Le FMI avait depuis longtemps dénoncé ce qu'il appelait une politique française bloquant les possibilités de croissance. Soit un marché du travail manquant de souplesse, autrement dit protégeant excessivement les droits des salariés; des finances publiques grevées par une dette trop lourde autrement dit favorisant trop d'investissements publics; une fiscalité mal orientée, autrement dit  pénalisant excessivement les revenus les plus élevés.

Ce faisant, le FMI reprenait à l'égard de la France les « recommandations » qu'il adresse depuis toujours aux pays en difficulté. Il leur reproche sans le dire clairement un reste de nationalisme les empêchant de s'ouvrir suffisamment aux grands intérêts financiers, principalement américains, qui dirigent l'institution.

Or le FMI estime aujourd'hui que Emmanuel Macron s'engage dans une bonne direction pour remédier à ces maux qui freinent la croissance française. Le «solide mandat politique dont dispose Emmanuel Macron» rend possible «un paquet de réformes courageuses et complètes».

Une mention spéciale est accordée à Emmanuel Macron par le FMI en matière de finances publiques.
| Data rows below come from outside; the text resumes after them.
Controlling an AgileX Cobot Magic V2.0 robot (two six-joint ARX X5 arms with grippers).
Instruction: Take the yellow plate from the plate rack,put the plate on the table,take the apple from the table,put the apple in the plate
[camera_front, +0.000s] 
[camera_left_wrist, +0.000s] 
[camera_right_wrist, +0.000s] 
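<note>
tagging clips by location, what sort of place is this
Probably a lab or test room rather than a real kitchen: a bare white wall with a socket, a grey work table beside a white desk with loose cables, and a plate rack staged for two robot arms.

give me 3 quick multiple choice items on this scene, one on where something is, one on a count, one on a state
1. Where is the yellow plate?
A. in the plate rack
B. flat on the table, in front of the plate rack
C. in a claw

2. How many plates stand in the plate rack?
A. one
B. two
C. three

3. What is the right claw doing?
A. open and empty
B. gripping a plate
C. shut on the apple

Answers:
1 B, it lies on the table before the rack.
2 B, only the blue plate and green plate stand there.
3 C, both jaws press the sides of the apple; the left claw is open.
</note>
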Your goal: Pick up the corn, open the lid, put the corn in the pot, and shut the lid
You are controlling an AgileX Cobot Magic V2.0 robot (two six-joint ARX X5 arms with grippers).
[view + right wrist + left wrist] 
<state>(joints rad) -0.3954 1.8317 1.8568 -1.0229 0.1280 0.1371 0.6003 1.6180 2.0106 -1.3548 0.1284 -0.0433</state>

La réduction drastique des dépenses annoncée par le gouvernement, qui affiche pour objectif de ramener le déficit public à 0,5% du PIB, est qualifiée d'«appropriée» par le FMI. Ce dernier précise qu'il est «vital de mettre en œuvre de profondes réformes de dépenses à tous les niveaux des administrations publiques, y compris les collectivités territoriales». Ces réformes devraient comporter sans doute, bien que le FMI ne le précise pas, une réduction considérable du budget militaire.

Sur le sujet du marché du travail, le FMI salue la réforme «vaste et ambitieuse» en faveur de la flexibilité des entreprises, ainsi que la refonte de l'assurance-chômage annoncée par l'exécutif. Même satisfaction concernant l'imposition du capital : les baisses de charges et d'impôts sur les sociétés et la réforme de l'ISF «devraient stimuler l'investissement et la croissance de l'emploi».

Le Parlement, doté d'une écrasante majorité de représentants du mouvement En Marche, se félicitera sans doute de cette bénédiction du FMI. Cependant tout ce qui reste à gauche hostile aux « réformes » Macron, notamment au sein des syndicats, et qui tentera de s'y opposer, trouvera là confirmation du fait que ce sont les grands intérêts financiers susnommés qui ont financé la campagne de Macron. Ceux-ci attendent désormais en retour du gouvernement français les politiques de régression sociale dont le FMI se fait le soutien dans le reste du monde capitaliste.